Problem: Which lines run from the line with "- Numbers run" through the line with "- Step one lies" in the entries below? Print them exactly, both ends included, and nothing more.
----
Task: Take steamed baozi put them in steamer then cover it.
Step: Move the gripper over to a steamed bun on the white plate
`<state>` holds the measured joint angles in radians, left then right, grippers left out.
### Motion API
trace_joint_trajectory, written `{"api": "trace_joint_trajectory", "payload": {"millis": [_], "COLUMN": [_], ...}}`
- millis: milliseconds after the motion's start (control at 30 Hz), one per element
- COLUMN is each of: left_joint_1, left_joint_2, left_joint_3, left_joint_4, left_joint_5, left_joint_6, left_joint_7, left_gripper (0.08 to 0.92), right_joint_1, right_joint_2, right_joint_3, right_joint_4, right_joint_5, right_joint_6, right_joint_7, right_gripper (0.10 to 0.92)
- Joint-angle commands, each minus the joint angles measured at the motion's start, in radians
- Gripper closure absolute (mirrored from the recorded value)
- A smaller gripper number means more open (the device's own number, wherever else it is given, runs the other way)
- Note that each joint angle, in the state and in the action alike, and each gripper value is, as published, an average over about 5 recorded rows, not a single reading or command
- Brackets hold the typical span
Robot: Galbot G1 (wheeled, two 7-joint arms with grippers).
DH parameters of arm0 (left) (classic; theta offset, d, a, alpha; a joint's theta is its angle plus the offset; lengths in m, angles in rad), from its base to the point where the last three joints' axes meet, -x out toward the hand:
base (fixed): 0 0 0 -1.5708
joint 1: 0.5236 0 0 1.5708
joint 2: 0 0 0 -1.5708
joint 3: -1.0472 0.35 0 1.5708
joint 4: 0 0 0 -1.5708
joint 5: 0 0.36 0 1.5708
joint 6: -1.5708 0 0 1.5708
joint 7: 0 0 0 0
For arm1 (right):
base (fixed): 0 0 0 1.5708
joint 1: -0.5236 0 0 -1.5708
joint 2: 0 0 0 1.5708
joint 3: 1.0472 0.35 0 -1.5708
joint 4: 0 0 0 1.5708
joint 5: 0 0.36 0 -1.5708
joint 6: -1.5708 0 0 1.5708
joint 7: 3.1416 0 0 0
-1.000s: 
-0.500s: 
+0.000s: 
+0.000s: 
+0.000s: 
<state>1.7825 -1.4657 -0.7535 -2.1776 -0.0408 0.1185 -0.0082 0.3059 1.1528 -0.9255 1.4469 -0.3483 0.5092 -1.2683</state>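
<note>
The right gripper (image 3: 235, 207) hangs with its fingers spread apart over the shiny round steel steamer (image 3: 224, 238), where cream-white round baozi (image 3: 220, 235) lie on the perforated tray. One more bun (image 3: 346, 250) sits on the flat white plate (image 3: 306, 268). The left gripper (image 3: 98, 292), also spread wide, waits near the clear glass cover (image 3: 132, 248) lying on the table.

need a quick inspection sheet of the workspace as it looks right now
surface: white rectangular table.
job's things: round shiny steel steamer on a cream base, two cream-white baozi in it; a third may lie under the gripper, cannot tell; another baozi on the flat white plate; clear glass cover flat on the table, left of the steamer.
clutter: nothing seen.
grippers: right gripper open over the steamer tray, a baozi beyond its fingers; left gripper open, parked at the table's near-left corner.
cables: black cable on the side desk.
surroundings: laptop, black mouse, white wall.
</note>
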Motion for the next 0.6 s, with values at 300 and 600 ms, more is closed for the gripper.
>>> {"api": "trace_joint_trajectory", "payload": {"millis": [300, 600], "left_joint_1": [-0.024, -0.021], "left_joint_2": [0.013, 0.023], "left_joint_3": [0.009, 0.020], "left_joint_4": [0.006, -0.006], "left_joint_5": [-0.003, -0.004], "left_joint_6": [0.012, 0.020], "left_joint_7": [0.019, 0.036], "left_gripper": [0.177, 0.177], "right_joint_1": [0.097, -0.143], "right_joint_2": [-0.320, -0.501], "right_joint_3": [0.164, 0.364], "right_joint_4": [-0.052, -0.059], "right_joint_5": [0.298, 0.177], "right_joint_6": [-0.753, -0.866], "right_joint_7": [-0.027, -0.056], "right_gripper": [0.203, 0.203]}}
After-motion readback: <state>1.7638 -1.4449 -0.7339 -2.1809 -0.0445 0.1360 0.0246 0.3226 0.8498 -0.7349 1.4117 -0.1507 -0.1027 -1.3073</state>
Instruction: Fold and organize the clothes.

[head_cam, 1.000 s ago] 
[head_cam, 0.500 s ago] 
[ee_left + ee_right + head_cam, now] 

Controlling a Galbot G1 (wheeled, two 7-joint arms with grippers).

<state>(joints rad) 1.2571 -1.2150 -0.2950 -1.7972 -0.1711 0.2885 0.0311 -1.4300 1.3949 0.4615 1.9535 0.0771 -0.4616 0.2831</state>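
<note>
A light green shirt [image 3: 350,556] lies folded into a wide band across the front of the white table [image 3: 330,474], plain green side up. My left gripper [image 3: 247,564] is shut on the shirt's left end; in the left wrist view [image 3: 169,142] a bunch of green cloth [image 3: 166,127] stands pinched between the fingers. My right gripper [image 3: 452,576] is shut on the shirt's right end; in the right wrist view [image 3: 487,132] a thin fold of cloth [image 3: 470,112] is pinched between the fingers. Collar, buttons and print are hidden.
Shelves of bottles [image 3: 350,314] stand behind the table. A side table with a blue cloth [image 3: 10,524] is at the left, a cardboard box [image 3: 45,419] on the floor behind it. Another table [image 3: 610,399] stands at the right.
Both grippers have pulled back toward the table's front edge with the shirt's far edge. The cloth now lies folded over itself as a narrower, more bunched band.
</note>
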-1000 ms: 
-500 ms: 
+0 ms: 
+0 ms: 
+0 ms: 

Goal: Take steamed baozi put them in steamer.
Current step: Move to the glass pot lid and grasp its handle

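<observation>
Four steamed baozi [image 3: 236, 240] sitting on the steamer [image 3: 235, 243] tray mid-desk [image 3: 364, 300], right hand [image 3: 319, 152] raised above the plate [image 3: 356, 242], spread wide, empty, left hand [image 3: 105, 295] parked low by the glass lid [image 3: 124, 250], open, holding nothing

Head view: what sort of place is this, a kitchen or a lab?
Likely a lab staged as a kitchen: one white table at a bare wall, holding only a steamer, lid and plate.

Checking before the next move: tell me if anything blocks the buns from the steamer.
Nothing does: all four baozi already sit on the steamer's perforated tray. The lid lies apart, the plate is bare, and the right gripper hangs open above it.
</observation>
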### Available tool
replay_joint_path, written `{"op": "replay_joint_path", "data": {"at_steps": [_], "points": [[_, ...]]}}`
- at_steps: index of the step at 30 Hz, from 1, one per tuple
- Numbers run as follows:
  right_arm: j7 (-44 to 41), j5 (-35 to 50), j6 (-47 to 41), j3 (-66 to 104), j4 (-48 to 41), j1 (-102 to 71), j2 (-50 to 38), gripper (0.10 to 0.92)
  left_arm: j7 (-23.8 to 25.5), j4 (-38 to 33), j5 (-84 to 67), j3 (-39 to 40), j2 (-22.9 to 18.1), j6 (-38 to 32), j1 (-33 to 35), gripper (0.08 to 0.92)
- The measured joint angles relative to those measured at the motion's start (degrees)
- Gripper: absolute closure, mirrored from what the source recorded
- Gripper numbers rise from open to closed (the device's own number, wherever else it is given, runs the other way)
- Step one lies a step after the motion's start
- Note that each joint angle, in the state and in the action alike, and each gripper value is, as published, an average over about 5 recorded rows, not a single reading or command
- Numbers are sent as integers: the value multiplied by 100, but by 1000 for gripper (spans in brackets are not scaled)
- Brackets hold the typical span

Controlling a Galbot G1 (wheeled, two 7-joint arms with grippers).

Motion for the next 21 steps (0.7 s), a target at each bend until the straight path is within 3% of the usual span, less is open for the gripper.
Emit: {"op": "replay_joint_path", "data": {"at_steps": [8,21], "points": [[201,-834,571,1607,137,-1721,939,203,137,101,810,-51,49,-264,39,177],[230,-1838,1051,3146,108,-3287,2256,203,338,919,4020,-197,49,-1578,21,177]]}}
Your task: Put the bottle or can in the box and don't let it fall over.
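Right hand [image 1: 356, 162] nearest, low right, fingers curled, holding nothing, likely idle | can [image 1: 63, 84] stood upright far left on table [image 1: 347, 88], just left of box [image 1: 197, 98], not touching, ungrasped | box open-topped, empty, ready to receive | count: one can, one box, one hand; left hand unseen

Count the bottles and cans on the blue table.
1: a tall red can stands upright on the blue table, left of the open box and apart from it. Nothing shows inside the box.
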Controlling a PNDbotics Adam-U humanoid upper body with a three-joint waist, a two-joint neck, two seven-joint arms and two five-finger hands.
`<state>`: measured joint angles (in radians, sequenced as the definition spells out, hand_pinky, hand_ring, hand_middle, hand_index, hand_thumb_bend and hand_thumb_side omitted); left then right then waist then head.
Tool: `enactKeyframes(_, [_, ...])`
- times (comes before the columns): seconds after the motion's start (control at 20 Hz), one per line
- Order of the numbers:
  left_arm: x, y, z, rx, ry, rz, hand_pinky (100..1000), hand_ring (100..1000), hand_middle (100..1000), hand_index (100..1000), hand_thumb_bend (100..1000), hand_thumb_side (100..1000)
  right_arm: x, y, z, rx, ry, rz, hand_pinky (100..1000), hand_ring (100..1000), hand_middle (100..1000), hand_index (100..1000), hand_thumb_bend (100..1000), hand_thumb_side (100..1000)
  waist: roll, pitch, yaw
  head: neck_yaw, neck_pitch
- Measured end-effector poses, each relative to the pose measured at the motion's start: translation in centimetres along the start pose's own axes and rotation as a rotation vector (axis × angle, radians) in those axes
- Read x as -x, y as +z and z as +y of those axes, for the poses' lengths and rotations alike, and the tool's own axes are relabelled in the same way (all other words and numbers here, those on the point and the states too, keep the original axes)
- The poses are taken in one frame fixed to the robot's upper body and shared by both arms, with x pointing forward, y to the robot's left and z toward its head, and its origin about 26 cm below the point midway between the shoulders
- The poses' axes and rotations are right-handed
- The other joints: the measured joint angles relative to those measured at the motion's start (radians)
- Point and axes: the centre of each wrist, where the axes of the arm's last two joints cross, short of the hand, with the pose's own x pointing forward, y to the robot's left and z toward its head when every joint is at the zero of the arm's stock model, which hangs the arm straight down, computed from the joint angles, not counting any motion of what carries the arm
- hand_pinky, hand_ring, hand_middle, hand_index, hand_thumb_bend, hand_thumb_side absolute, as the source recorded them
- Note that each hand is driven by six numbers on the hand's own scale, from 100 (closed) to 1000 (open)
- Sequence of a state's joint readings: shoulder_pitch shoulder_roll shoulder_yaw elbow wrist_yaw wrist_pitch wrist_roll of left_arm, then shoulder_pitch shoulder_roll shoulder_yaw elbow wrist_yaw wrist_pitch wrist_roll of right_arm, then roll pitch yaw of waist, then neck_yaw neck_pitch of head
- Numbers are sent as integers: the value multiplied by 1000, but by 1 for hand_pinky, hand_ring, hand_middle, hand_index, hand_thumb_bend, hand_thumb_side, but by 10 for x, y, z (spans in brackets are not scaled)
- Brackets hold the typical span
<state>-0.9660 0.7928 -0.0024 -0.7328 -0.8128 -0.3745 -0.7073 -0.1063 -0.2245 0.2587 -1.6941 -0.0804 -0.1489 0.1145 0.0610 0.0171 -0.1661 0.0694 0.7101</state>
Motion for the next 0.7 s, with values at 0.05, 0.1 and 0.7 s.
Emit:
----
Exercise answer:
- Numbers run as follows:
  right_arm: j7 (-44 to 41), j5 (-35 to 50), j6 (-47 to 41), j3 (-66 to 104), j4 (-48 to 41), j1 (-102 to 71), j2 (-50 to 38), gripper (0.10 to 0.92)
  left_arm: j7 (-23.8 to 25.5), j4 (-38 to 33), j5 (-84 to 67), j3 (-39 to 40), j2 (-22.9 to 18.1), j6 (-38 to 32), j1 (-33 to 35), gripper (0.08 to 0.92)
- The measured joint angles relative to those measured at the motion's start (degrees)
- Gripper: absolute closure, mirrored from what the source recorded
- Gripper numbers rise from open to closed (the device's own number, wherever else it is given, runs the other way)
- Step one lies a step after the motion's start

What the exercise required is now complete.